Task to carry out: Output only the lines below from the one holding "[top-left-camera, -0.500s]" down to the one holding "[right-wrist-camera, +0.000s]", both end lines included and every picture dropped.

Data extract below:

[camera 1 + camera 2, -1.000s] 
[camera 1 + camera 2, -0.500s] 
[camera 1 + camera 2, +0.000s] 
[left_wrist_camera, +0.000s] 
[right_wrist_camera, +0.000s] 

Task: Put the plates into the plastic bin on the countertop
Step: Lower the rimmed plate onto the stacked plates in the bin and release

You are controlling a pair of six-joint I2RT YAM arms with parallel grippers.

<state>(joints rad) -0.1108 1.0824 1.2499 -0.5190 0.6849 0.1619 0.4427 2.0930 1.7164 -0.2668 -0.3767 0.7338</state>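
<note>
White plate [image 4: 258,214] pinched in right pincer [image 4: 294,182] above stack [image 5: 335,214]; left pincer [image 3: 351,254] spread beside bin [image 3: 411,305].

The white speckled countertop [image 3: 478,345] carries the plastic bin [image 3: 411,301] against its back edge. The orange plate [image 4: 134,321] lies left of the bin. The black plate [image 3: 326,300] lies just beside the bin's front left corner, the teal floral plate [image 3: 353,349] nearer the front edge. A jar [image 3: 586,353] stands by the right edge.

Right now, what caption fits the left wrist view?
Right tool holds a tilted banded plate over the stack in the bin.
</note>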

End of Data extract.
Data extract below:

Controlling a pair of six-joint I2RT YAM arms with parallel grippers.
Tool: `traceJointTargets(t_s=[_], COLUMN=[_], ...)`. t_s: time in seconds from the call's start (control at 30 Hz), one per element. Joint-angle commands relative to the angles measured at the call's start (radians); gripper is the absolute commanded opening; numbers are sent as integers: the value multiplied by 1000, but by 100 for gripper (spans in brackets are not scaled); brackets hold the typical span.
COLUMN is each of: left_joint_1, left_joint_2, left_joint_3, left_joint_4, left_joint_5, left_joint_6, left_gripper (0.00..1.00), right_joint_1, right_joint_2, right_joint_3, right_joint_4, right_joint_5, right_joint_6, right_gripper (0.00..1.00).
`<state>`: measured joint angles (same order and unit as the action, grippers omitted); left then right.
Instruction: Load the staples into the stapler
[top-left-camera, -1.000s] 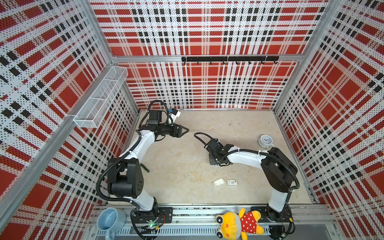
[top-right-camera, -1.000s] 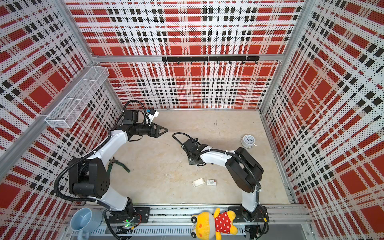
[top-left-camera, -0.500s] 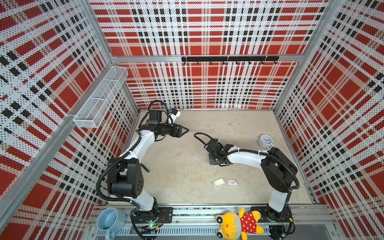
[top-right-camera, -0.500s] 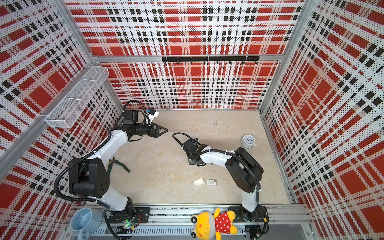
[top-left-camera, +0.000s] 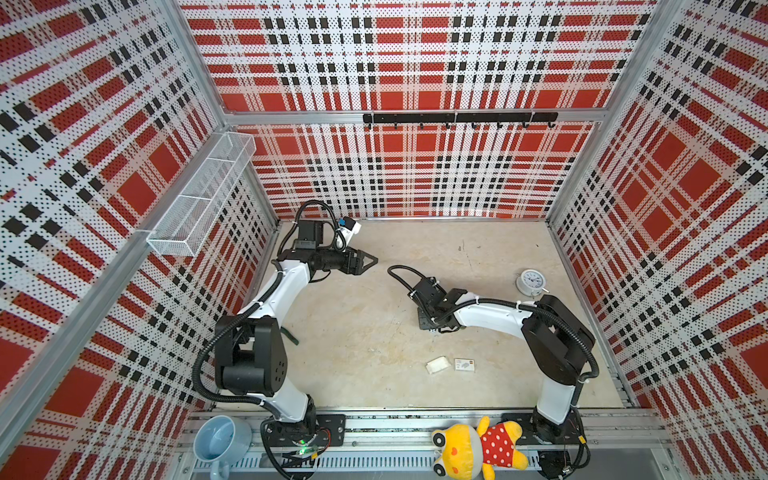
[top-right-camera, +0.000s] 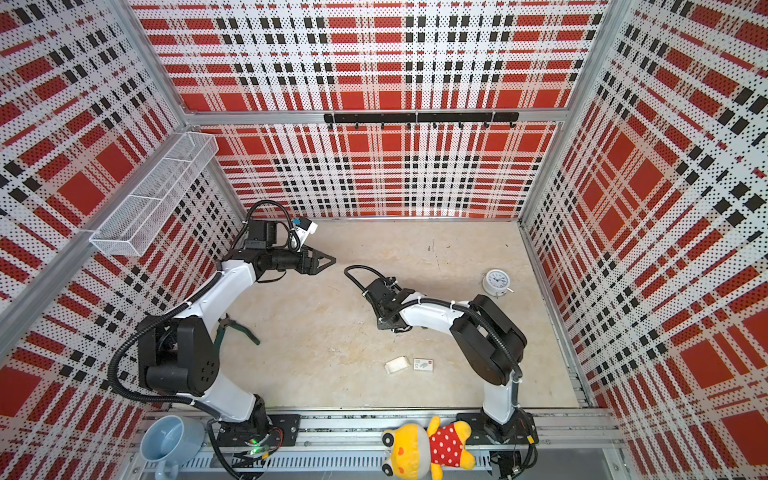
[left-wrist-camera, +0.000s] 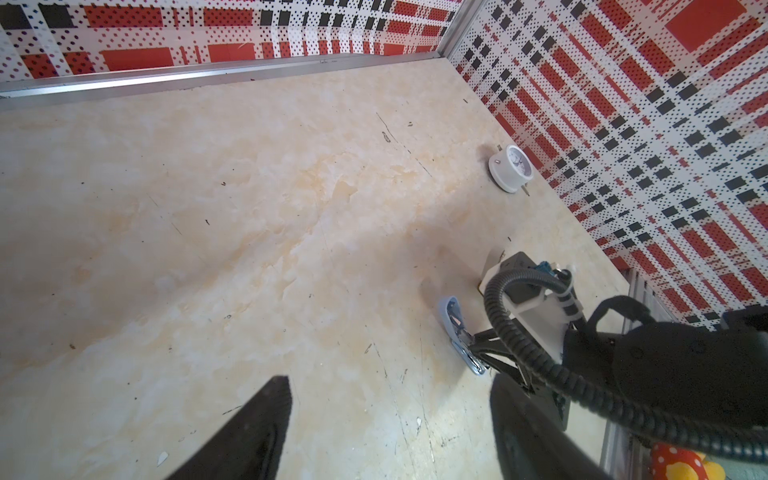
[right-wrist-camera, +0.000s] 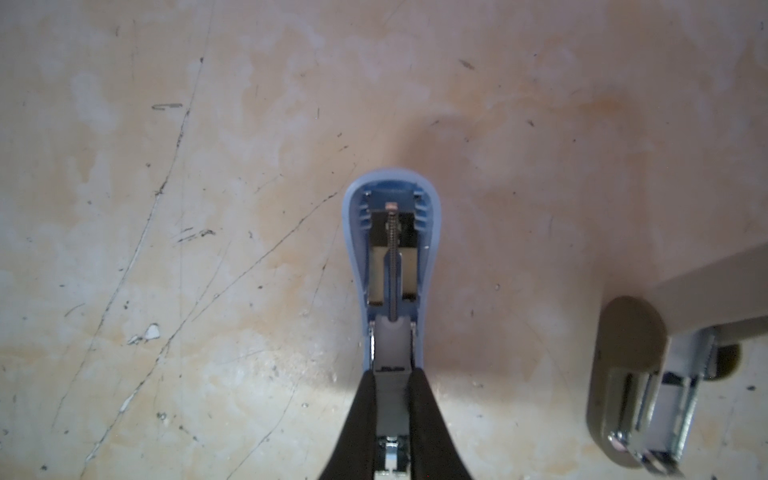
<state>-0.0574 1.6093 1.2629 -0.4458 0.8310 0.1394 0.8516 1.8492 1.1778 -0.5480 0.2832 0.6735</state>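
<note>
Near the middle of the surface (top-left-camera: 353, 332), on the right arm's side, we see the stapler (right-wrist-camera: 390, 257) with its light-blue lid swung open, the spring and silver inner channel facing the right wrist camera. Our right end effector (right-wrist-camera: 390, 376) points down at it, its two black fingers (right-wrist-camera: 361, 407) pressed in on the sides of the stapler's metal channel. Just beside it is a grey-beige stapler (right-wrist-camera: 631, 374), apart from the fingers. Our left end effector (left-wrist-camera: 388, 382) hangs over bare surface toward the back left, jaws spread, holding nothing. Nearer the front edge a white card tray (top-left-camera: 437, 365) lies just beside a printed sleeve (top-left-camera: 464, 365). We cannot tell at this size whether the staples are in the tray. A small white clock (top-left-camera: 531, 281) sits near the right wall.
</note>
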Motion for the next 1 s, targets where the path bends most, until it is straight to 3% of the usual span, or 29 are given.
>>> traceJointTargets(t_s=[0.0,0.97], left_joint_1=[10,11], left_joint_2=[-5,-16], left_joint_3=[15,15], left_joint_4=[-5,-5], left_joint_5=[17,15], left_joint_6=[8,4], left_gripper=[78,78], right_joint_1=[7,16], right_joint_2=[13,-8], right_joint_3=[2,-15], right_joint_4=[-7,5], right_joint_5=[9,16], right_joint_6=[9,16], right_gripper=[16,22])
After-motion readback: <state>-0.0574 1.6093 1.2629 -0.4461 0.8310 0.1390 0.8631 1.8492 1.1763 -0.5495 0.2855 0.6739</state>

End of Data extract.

Exercise result:
[top-left-camera, -0.500s] 
[top-right-camera, -0.500s] 
[top-left-camera, +0.000s] 
[top-right-camera, +0.000s] 
[left-wrist-camera, +0.000s] 
[right-wrist-camera, +0.000s] 

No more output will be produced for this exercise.